What the exercise asks: A word-for-word copy of every entry below is required; the images do not belong in it.

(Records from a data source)

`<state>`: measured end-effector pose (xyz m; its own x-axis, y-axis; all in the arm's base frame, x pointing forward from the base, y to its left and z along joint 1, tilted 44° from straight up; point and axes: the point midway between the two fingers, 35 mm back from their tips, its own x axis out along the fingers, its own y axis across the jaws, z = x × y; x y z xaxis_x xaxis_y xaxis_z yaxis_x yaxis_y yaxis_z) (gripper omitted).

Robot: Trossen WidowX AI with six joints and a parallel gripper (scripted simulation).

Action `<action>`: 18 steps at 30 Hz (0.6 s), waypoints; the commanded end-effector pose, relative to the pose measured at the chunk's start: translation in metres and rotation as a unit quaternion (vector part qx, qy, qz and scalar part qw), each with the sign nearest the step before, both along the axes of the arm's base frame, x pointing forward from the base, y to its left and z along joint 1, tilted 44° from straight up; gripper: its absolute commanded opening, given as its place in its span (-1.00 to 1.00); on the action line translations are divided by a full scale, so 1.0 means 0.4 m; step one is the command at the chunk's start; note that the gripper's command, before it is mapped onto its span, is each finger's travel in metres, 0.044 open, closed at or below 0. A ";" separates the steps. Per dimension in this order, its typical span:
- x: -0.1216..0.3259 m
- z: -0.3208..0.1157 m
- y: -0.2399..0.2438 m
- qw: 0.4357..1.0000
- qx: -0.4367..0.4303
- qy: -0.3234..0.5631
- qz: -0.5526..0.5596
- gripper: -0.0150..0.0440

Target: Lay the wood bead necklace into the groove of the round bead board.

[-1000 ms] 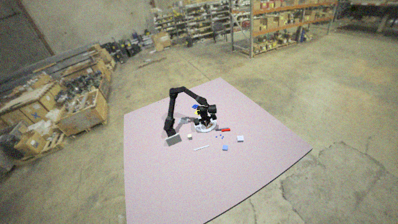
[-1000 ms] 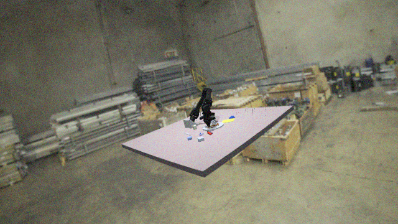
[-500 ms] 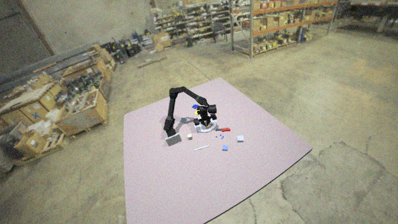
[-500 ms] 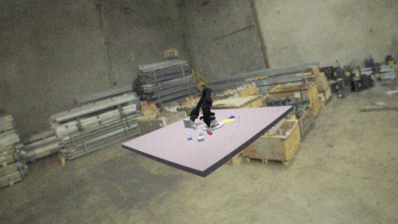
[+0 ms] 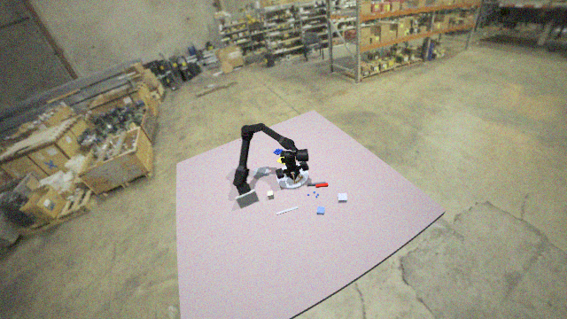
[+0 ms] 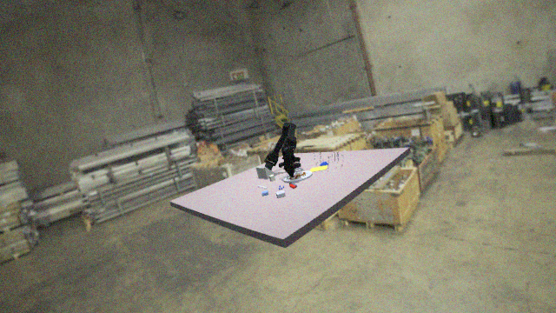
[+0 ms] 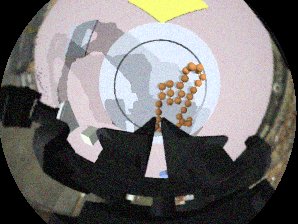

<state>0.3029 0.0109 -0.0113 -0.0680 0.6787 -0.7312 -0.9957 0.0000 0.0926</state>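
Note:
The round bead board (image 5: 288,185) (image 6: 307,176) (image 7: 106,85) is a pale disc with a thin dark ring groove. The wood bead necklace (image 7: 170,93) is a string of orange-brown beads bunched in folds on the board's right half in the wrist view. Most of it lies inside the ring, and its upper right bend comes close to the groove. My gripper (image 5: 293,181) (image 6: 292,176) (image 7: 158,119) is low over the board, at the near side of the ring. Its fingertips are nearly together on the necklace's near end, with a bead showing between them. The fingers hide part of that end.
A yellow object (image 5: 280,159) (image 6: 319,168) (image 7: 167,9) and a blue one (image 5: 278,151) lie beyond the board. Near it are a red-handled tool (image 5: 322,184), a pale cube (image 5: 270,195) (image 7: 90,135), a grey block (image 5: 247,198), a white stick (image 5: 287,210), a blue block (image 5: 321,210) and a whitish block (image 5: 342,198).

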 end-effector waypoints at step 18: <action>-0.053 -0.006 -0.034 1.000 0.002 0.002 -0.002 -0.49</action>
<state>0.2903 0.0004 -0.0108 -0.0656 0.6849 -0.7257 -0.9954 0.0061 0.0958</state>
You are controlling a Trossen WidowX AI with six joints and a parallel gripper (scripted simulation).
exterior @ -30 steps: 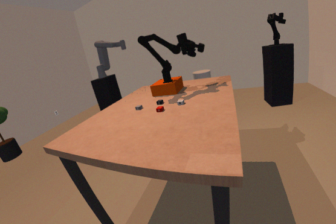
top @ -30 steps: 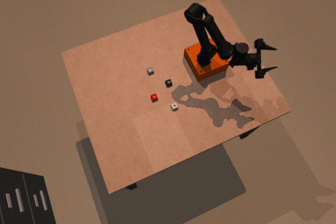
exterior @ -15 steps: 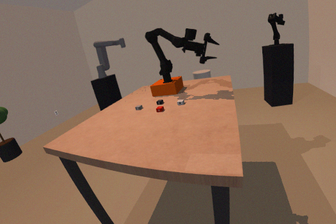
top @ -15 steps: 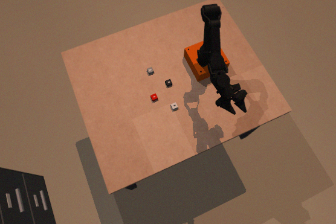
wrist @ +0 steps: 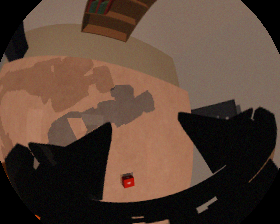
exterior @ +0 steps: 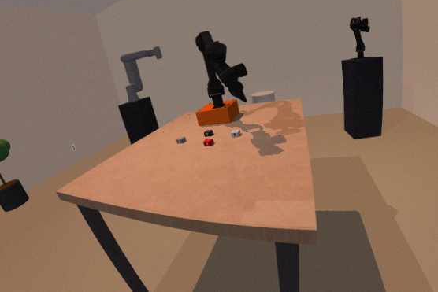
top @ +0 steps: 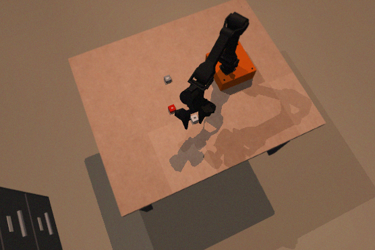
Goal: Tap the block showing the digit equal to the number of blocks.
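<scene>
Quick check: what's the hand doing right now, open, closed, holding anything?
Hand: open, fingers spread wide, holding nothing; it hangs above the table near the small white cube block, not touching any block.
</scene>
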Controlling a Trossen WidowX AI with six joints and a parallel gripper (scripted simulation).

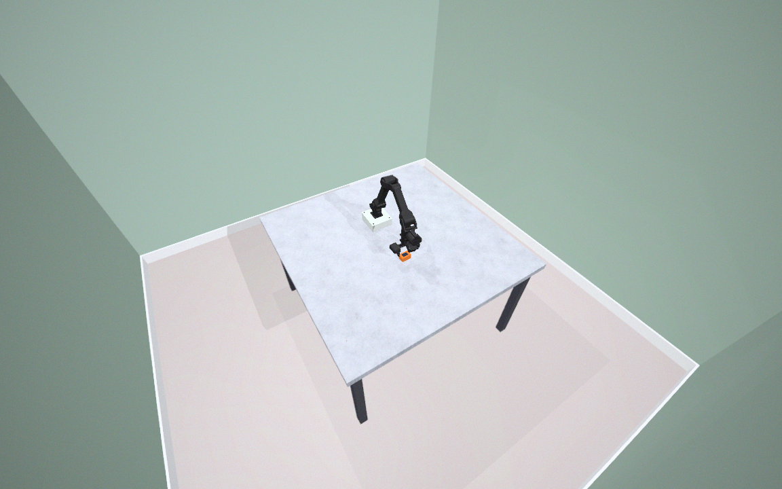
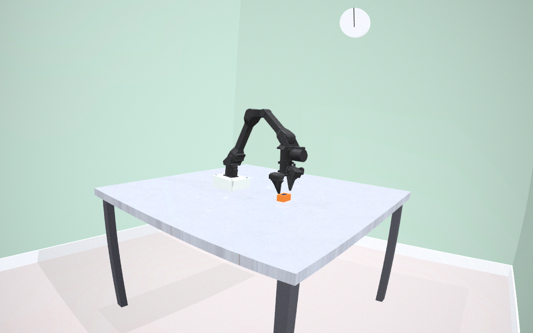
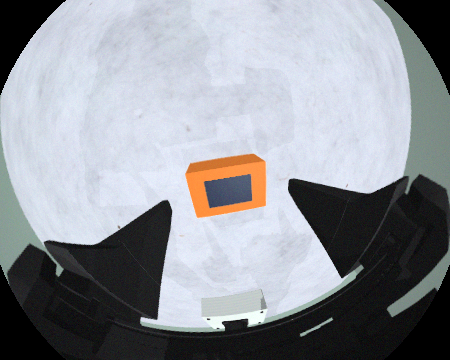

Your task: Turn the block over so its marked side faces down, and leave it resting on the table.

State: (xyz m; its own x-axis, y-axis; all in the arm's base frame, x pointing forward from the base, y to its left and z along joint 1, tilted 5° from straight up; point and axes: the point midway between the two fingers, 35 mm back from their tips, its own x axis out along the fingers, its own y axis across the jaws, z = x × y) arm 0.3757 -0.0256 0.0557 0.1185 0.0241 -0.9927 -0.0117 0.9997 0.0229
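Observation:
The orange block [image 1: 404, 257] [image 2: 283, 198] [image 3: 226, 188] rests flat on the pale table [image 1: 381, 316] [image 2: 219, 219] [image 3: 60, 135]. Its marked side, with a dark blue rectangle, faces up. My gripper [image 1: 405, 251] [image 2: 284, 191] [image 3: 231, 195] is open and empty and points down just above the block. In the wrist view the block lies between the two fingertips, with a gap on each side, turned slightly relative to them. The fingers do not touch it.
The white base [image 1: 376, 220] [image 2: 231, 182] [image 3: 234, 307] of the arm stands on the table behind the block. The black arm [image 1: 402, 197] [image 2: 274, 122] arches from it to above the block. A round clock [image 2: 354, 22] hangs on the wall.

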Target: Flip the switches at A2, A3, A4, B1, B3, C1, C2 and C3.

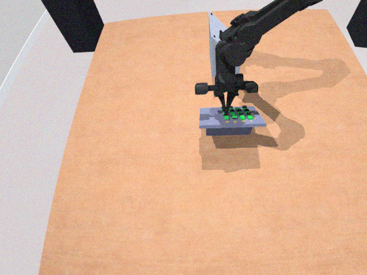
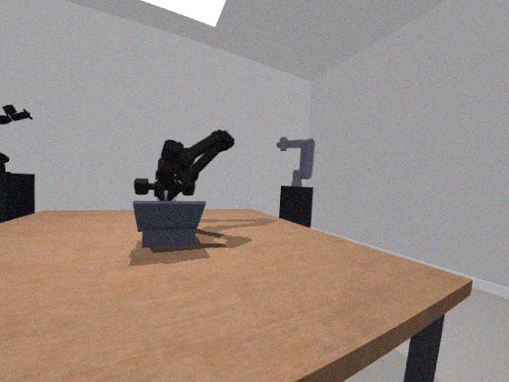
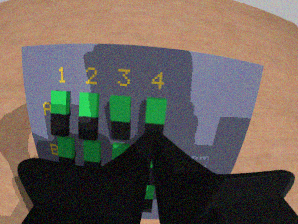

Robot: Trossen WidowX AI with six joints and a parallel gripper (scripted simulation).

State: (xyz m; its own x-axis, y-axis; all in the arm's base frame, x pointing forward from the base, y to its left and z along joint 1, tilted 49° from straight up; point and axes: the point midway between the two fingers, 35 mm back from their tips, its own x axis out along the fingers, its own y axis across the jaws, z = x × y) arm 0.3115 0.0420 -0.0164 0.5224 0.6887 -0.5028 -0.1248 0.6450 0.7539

Task answer:
`<state>`: measured end-effector pose (xyz m; its own x-axis, y-axis; all in the arm's base frame, x pointing forward from the base, y to its left and z along joint 1, tilted 44° from straight up; point and axes: the point midway between the two fingers, 35 mm back from their tips, its own x axis out along the fingers, its own y axis across the jaws, z = x × y; x y z xaxis_x xaxis_y xaxis_z yaxis_x yaxis_y yaxis_z) (gripper omitted).

Robot: Trossen WidowX AI with six joints and a parallel gripper (scripted simulation).

Action `<action>`: 18 steps at 30 Hz (0.6 s), waypoints; the commanded end-effector pose, relative to the pose measured at the chunk's start: translation in metres and rotation as a unit quaternion (vector part qx, qy, qz and scalar part qw), each with the sign nearest the step before, both along the axes of the arm's base frame, x pointing forward from the base, y to its left and z along joint 1, tilted 44° from straight up; gripper: its absolute commanded opening, given as its place in its span (-1.00 to 1.00); on the action line translations are divided by a full scale, so 1.0 means 0.4 m; step one is the command at the chunk's start; note that the gripper's command, before it is mapped onto its span, is each finger's travel in metres, 0.044 open, closed at or below 0. A ";" separates the steps. Per dimension in this order, its typical span:
- x: -0.1216..0.3259 m
- z: -0.3208..0.1157 m
- y: -0.2399..0.2438 m
- qw: 0.4357..1.0000
- qx: -0.4367..0.4303
- qy: -0.3234..0.5631
- qz: -0.5526..0.5596
- gripper: -0.0150..0.0440

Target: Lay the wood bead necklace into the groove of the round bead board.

[-1000 ms] 
[-1000 ms] 
[-500 ms] 
[-500 ms] 
[+0 ms] 
[+0 ms] 
[+0 ms] 

<state>0.3029 0.0109 -0.0113 -0.0680 0.6787 -0.7312 -0.9957 0.0000 0.0926</state>
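Note:
The round bead board (image 5: 288,185) (image 6: 307,176) (image 7: 106,85) is a pale disc with a thin dark ring groove. The wood bead necklace (image 7: 170,93) is a string of orange-brown beads bunched in folds on the board's right half in the wrist view. Most of it lies inside the ring, and its upper right bend comes close to the groove. My gripper (image 5: 293,181) (image 6: 292,176) (image 7: 158,119) is low over the board, at the near side of the ring. Its fingertips are nearly together on the necklace's near end, with a bead showing between them. The fingers hide part of that end.
A yellow object (image 5: 280,159) (image 6: 319,168) (image 7: 167,9) and a blue one (image 5: 278,151) lie beyond the board. Near it are a red-handled tool (image 5: 322,184), a pale cube (image 5: 270,195) (image 7: 90,135), a grey block (image 5: 247,198), a white stick (image 5: 287,210), a blue block (image 5: 321,210) and a whitish block (image 5: 342,198).
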
 end-effector waypoints at step 18: <action>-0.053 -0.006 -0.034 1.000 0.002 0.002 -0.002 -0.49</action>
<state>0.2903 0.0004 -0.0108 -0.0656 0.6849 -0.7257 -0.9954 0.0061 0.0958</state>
You are controlling a Trossen WidowX AI with six joints and a parallel gripper (scripted simulation).
exterior @ -30 steps: 
top @ -30 steps: 
exterior @ -15 steps: 
top @ -15 steps: 
wrist @ +0 steps: 
exterior @ +0 steps: 
top @ +0 steps: 
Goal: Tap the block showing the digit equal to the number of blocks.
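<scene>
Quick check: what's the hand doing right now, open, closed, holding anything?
Hand: open, fingers spread wide, holding nothing; it hangs above the table near the small white cube block, not touching any block.
</scene>
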Controlling a Trossen WidowX AI with six joints and a parallel gripper (scripted simulation).


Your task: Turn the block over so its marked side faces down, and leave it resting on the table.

State: (xyz m; its own x-axis, y-axis; all in the arm's base frame, x pointing forward from the base, y to its left and z along joint 1, tilted 5° from straight up; point and axes: the point midway between the two fingers, 35 mm back from their tips, its own x axis out along the fingers, its own y axis across the jaws, z = x × y) arm 0.3757 -0.0256 0.0557 0.1185 0.0241 -0.9927 -0.0117 0.9997 0.0229
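Observation:
The orange block [image 1: 404, 257] [image 2: 283, 198] [image 3: 226, 188] rests flat on the pale table [image 1: 381, 316] [image 2: 219, 219] [image 3: 60, 135]. Its marked side, with a dark blue rectangle, faces up. My gripper [image 1: 405, 251] [image 2: 284, 191] [image 3: 231, 195] is open and empty and points down just above the block. In the wrist view the block lies between the two fingertips, with a gap on each side, turned slightly relative to them. The fingers do not touch it.
The white base [image 1: 376, 220] [image 2: 231, 182] [image 3: 234, 307] of the arm stands on the table behind the block. The black arm [image 1: 402, 197] [image 2: 274, 122] arches from it to above the block. A round clock [image 2: 354, 22] hangs on the wall.
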
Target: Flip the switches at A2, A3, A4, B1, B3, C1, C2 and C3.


Robot: Trossen WidowX AI with six joints and a parallel gripper (scripted simulation).

State: (xyz m; its own x-axis, y-axis; all in the arm's base frame, x pointing forward from the base, y to its left and z along joint 1, tilted 49° from straight up; point and axes: the point midway between the two fingers, 35 mm back from their tips, its own x axis out along the fingers, its own y axis across the jaws, z = x × y) arm 0.3115 0.0420 -0.0164 0.5224 0.6887 -0.5028 -0.1248 0.6450 0.7539

Work on the answer is now done.